## BRIEF:
Find the line containing "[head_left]" in the listing below. Repeat it exactly, along with each following line up to and including the one containing "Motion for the".
⟨
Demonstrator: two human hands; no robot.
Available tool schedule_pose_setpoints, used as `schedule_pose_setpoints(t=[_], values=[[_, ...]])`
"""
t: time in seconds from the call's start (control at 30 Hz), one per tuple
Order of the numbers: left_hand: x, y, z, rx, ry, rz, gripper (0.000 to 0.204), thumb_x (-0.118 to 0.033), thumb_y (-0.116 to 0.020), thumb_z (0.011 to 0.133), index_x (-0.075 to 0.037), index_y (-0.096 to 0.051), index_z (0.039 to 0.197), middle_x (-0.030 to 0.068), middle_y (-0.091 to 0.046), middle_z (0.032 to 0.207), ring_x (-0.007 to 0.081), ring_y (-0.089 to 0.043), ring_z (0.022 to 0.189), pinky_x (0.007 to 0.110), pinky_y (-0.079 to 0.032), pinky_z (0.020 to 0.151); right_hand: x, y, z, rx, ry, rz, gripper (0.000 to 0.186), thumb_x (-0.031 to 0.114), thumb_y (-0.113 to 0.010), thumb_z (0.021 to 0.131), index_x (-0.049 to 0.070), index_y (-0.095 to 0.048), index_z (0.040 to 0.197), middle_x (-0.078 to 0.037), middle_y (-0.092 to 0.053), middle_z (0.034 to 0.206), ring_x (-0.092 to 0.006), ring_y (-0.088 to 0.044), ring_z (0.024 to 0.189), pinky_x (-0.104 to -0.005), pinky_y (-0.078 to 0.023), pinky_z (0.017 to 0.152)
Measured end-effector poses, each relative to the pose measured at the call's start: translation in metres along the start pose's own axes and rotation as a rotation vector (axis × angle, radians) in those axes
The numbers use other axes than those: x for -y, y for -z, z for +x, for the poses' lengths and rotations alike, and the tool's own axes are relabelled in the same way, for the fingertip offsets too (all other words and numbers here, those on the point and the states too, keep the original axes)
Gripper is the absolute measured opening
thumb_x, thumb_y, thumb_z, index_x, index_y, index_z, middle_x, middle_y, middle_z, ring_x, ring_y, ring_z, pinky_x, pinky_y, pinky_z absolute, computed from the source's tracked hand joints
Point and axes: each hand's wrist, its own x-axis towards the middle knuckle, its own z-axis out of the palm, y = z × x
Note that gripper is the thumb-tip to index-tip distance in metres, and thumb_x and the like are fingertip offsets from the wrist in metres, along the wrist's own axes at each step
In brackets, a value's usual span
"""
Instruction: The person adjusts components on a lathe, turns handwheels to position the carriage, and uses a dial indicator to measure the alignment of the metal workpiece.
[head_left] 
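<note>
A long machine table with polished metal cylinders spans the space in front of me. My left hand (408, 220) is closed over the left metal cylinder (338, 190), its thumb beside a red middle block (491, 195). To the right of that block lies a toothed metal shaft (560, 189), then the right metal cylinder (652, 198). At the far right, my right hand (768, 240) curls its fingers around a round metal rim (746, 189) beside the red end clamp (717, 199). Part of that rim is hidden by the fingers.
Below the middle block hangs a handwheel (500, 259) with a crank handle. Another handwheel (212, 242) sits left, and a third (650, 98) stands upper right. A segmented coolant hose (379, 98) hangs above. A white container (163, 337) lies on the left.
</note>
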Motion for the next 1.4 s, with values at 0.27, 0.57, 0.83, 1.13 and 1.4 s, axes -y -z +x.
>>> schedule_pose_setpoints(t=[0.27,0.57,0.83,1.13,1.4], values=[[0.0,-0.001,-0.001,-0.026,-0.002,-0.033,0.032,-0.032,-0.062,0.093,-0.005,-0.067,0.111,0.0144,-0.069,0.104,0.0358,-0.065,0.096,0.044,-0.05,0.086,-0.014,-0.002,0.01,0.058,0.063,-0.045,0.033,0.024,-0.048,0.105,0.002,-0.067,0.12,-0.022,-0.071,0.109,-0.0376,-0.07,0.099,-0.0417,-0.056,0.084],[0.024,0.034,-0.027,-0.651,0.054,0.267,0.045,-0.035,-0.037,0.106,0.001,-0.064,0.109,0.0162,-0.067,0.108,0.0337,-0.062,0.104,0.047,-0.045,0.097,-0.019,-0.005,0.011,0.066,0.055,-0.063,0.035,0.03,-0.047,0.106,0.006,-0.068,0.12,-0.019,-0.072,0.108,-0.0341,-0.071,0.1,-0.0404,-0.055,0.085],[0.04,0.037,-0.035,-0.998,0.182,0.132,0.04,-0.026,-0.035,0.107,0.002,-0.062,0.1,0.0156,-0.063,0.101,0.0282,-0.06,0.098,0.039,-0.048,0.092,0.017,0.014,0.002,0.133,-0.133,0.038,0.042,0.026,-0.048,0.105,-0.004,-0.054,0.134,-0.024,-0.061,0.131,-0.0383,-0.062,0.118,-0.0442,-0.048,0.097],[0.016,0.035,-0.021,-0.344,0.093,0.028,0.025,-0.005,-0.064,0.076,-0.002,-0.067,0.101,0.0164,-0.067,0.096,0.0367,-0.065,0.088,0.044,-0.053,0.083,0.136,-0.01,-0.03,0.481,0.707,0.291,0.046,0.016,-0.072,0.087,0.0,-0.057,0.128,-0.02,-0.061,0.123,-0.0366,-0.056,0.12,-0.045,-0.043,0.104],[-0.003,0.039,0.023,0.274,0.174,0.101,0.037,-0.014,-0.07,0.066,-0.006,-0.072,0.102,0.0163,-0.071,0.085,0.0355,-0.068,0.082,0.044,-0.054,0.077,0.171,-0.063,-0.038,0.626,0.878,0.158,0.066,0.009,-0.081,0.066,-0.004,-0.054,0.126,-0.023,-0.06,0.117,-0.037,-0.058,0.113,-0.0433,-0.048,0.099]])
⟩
## TASK SOLUTION:
[head_left] 
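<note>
A long machine table with polished metal cylinders spans the space in front of me. My left hand (408, 220) is closed over the left metal cylinder (338, 190), its thumb beside a red middle block (491, 195). To the right of that block lies a toothed metal shaft (560, 189), then the right metal cylinder (652, 198). At the far right, my right hand (768, 240) curls its fingers around a round metal rim (746, 189) beside the red end clamp (717, 199). Part of that rim is hidden by the fingers.
Below the middle block hangs a handwheel (500, 259) with a crank handle. Another handwheel (212, 242) sits left, and a third (650, 98) stands upper right. A segmented coolant hose (379, 98) hangs above. A white container (163, 337) lies on the left.
</note>
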Motion for the next 1.4 s, with values at 0.27, 0.57, 0.83, 1.13 and 1.4 s, axes -y -z +x.

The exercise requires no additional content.